A man of color in a wheelchair, positioned in a corner, is watching too. He’s huge, like a Linebacker, very well kept, missing a leg.
Meanwhile, it’s Easter Sunday so Grand Central is packed with commuters and yet, no one still thinks to stop.
I say to the mom, can I help in any way? She smiles, says no, placing her daughter down as she capably collapses the stroller.
I stand by this little Asian doll who looks at me as if to say, I’ve seen this all before.
So me and the man of color, watch them stoically disappear down the busy stairwell.
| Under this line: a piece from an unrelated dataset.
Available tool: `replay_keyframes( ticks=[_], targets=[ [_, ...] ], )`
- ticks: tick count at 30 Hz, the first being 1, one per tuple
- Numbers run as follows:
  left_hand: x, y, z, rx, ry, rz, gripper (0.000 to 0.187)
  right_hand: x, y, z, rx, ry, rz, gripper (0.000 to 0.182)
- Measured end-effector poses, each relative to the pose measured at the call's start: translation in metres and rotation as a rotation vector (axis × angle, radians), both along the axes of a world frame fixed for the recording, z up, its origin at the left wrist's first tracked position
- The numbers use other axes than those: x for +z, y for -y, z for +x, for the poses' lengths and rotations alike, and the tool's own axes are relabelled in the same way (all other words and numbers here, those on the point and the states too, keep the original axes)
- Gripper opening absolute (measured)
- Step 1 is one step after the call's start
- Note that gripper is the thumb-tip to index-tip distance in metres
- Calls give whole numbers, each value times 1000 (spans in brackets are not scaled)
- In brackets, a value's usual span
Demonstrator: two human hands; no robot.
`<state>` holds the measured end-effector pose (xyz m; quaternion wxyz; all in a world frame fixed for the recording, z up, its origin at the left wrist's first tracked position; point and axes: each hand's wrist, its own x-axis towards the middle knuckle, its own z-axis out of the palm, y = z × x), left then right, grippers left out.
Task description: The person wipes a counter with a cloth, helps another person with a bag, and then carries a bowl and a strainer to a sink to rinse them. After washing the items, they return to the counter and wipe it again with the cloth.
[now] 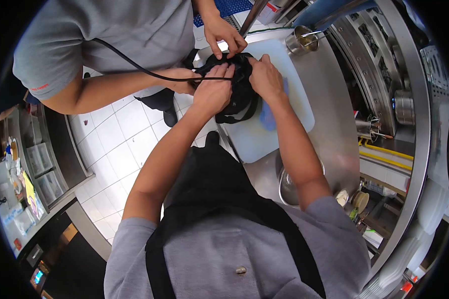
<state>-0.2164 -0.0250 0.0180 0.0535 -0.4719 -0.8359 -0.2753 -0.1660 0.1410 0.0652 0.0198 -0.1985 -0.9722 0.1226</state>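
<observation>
A black fabric bag (242,97) with a strap loop is held over the edge of a white cutting board (292,119). My left hand (213,95) is on its near left side, fingers curled over the fabric and partly hidden in its folds. My right hand (267,78) grips the bag's right edge. A black cable (149,74) crosses over my left fingers, its end at the bag. Opposite me, another person's hand (223,36) touches the top of the bag, and their other hand (183,84) is beside its left side, partly hidden.
A blue cloth (268,118) lies on the board under my right forearm. The steel counter (336,134) holds a metal pot with utensils (302,41) and a metal bowl (287,192). Shelving stands to the right, and white floor tiles (122,132) show at left.
</observation>
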Motion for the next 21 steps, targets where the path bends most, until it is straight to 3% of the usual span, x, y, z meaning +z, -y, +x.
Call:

I look his way, sighing heavily.
“I can’t believe no man stopped to carry that stroller for her. I would have at least tried, if she had let me. I’ve learned though, in my helpful travels, to ask first.”
He says, “Yeah, I see this a lot. People just are too much in a hurry these days to lend a hand, on the other end, it’s also hard to accept one.” It was then I saw he had a cup discreetly attached to the arm of his wheelchair.
“I rarely carry cash,” I say, “but do have a bunch’a quarters. Would that help?”
He laughs. “Come to think of it, it would, because I need to do laundry.”
Don’t ask me why this popped out of my mouth, but I say, “You know what I know without a doubt? If you were able, you would have helped that young mom.”
He looks at me like the man I instinctively know he is and says, “I would have helped her in a minute. You are so right.”
After an awkward silence I say, “I’m Susannah.”
“Lorenzo,” he answers.
“Happy Easter Lorenzo, it was really nice meeting you.”
“Likewise, and thanks for stopping to talk to me.”
It was then I realized he was a Vietnam Vet, something else he was discreet about.
Hankies all around.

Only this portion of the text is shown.